In the context of CS, how the hash-table and hash-map are different?

I was watching a part of "Algorithm with Swift" video in Udacity, and I discovered the terms "hash-table" and "hash-map" are somewhat confusing.

As far as I understand,

  • hash table → stores keys only → Swift Set.
  • hash map → stores key/value pairs → Swift Dictionary.

But, Wikipedia is talking hash-table is same thing with hash-map. Here I could not find any help.

Is this formal or widely accepted CS term? Am I understanding correctly? If I'm wrong, please correct me. Thanks.

I know industry uses their own terms that can be different, and I am asking about academia because I believe terms are more consistent in academia.
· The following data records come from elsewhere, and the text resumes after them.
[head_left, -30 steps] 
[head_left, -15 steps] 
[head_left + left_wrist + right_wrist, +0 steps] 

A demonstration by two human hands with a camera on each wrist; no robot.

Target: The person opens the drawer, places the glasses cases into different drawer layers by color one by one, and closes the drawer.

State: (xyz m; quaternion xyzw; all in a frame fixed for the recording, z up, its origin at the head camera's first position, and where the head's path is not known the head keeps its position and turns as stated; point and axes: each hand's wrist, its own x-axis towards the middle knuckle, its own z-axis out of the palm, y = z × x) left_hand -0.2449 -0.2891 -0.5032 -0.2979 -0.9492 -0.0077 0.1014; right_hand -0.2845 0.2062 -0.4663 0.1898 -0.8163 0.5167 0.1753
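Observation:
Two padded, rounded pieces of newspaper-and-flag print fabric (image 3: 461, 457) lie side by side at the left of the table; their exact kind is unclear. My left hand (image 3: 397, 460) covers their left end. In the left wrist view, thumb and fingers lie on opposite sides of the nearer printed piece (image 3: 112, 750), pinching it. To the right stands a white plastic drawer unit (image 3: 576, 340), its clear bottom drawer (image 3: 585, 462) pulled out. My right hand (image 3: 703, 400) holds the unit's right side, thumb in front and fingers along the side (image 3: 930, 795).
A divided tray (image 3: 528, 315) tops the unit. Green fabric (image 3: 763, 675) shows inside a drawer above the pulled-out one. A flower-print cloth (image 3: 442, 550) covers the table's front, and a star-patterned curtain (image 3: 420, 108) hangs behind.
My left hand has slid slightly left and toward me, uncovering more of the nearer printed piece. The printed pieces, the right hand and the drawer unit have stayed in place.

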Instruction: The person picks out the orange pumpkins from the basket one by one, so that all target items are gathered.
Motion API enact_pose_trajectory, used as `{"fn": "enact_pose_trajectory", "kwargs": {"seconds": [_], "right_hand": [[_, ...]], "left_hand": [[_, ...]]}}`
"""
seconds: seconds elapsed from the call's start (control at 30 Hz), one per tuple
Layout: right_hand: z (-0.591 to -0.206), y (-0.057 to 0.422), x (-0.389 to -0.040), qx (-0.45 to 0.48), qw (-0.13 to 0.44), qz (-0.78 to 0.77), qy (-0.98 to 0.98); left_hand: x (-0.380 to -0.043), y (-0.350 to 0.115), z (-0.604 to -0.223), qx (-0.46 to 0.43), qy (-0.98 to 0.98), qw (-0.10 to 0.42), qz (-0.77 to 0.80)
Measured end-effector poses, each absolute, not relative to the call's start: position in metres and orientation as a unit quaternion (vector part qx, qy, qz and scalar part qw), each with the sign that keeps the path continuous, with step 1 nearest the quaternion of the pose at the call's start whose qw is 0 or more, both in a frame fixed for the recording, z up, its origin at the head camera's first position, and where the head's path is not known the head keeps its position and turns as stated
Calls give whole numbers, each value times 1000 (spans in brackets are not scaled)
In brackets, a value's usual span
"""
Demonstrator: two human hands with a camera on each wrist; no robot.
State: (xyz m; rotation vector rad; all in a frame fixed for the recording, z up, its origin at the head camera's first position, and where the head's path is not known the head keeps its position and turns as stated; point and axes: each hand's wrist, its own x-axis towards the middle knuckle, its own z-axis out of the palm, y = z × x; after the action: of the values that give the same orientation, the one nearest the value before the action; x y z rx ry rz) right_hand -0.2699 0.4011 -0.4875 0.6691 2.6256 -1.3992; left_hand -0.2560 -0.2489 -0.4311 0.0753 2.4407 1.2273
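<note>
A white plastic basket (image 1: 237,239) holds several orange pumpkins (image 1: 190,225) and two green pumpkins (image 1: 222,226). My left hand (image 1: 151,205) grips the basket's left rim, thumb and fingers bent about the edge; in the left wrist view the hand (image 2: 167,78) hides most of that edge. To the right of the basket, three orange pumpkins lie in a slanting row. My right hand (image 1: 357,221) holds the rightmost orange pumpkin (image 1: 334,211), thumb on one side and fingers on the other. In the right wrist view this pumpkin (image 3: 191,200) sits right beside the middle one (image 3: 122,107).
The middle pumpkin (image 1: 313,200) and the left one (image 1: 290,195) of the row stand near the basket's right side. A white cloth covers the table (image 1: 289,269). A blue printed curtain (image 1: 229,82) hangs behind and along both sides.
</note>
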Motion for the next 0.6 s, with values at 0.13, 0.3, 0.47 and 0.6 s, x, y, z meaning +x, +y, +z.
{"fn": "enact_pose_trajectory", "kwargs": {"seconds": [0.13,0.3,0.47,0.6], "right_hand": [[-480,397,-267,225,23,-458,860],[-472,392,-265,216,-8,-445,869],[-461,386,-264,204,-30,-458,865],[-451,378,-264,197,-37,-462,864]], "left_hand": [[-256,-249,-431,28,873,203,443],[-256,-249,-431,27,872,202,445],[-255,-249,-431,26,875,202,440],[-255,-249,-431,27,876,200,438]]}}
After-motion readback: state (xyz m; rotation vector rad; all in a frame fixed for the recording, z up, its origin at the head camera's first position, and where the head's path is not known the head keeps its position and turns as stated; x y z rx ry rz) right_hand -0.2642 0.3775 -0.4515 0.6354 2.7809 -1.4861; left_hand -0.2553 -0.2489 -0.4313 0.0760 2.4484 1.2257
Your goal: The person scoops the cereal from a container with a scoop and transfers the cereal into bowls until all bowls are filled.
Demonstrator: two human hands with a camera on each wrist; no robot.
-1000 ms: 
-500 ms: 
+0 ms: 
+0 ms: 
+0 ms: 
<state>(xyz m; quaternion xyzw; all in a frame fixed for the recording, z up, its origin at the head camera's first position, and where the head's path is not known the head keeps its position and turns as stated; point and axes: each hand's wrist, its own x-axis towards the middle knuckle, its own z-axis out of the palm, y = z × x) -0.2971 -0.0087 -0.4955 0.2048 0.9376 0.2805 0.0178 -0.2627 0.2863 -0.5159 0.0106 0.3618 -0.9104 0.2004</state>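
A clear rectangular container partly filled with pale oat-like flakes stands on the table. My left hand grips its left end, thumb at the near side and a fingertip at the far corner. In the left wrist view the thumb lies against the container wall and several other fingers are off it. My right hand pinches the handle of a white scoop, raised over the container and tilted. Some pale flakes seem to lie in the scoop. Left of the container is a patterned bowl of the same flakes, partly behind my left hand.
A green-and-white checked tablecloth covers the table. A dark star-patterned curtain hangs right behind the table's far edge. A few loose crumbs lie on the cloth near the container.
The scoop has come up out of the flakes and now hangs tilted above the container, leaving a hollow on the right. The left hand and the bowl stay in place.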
If it's not, I just would abandon to learn academic terms.


1 Answer 1


If you ask me, you're correct and Wikipedia is wrong, as the complaints on the article's talk page (some 11 years ago!) clearly explain, but it was never fixed (or it was fixed and reverted).

A hash table stores items; these items can be keys (in which case it implements a set), or key-value pairs (in which case it implements a map, i.e. a hash map), or perhaps something else, e.g. triples; the Wikipedia article describes only the key-value case, while I was only taught the key-only case in class.

Some people do use hash table to mean hash map, so Wikipedia successfully describes a particular usage of the term; it should also describe the other cases. (It does describe how a hash map can be used to implement a set and other data structures, but that's not the same thing.)

In IT, most terms mean different things to different people, and most people using the term in one sense aren't aware that other people use it in another sense; hash table is no exception.